• PROBLEM DETAILS:
Search the listing for the word "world" and return each line that contains it.

##### DATASET CONTENT

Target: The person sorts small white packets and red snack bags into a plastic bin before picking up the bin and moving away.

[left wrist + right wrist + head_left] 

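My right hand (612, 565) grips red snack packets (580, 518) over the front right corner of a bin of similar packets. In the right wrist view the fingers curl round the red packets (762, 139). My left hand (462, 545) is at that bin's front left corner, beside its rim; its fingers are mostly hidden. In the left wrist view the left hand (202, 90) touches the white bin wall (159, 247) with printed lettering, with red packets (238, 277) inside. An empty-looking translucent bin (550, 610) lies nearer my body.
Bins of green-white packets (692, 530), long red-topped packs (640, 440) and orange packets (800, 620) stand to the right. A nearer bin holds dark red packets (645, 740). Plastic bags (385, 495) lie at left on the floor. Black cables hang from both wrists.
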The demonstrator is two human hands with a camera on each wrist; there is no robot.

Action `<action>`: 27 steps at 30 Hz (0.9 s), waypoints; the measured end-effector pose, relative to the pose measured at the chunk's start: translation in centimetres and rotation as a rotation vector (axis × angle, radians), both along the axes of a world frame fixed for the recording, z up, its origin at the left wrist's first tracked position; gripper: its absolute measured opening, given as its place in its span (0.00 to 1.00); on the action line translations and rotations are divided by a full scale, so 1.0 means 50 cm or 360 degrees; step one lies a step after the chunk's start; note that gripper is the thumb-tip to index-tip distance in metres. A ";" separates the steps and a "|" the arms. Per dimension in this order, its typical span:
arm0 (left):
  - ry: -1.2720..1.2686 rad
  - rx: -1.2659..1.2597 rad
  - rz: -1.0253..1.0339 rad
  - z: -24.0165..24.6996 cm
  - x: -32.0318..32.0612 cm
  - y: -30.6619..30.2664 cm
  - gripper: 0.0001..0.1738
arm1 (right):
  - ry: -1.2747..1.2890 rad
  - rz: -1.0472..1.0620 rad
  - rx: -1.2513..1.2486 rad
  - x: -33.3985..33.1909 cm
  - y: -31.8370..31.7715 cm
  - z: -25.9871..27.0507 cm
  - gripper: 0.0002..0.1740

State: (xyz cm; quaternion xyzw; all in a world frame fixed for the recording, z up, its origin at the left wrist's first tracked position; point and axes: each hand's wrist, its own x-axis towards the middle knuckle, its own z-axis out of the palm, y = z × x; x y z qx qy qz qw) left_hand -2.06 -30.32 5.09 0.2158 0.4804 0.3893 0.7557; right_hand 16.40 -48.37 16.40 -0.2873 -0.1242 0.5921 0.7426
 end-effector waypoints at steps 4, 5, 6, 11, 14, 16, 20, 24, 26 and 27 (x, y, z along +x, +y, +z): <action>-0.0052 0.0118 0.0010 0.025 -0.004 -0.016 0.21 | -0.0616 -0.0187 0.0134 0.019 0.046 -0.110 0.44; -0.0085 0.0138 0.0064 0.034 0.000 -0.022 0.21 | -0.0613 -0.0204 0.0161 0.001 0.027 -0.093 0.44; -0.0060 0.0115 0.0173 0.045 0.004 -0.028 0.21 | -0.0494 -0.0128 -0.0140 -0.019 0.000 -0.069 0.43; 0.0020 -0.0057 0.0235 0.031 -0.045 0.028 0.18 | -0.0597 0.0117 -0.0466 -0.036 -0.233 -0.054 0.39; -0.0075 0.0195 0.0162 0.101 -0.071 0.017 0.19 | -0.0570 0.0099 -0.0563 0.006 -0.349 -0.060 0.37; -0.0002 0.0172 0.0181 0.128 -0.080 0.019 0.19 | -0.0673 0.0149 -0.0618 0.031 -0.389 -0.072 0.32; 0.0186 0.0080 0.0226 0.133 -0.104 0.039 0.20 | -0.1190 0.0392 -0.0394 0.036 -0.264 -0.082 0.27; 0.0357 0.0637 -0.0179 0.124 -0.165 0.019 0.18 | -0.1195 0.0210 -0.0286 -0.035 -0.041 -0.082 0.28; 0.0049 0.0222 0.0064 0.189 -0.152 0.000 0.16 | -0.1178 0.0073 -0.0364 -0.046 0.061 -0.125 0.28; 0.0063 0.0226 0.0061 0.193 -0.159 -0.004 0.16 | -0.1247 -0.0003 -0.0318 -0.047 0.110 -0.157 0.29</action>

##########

• ANSWER TO THIS TASK:
Action `<action>`: 27 steps at 30 Hz (0.9 s), waypoints; the measured end-effector pose, relative to the pose measured at the chunk's start: translation in centimetres and rotation as a rotation vector (axis × angle, radians), both along the axes of a world frame fixed for the recording, z up, its origin at the left wrist's first tracked position; gripper: its absolute measured opening, given as its place in its span (0.00 to 1.00); on the action line translations and rotations are divided by a full scale, so 1.0 means 50 cm or 360 degrees; step one lies a step after the chunk's start; note that gripper is the thumb-tip to index-tip distance in metres. A ";" separates the steps and a "|" the arms. Per dimension in this order, its typical span:
State: (xyz cm; quaternion xyzw; all in a world frame fixed for the recording, z up, its origin at the left wrist's first tracked position; point and axes: each hand's wrist, its own x-axis towards the middle knuckle, its own z-axis out of the palm, y = z × x; x y z qx qy qz qw) left_hand -2.06 -30.32 5.09 0.2158 0.4804 0.3893 0.7557; right_hand 16.40 -48.37 16.40 -0.2873 -0.1242 0.5921 0.7426

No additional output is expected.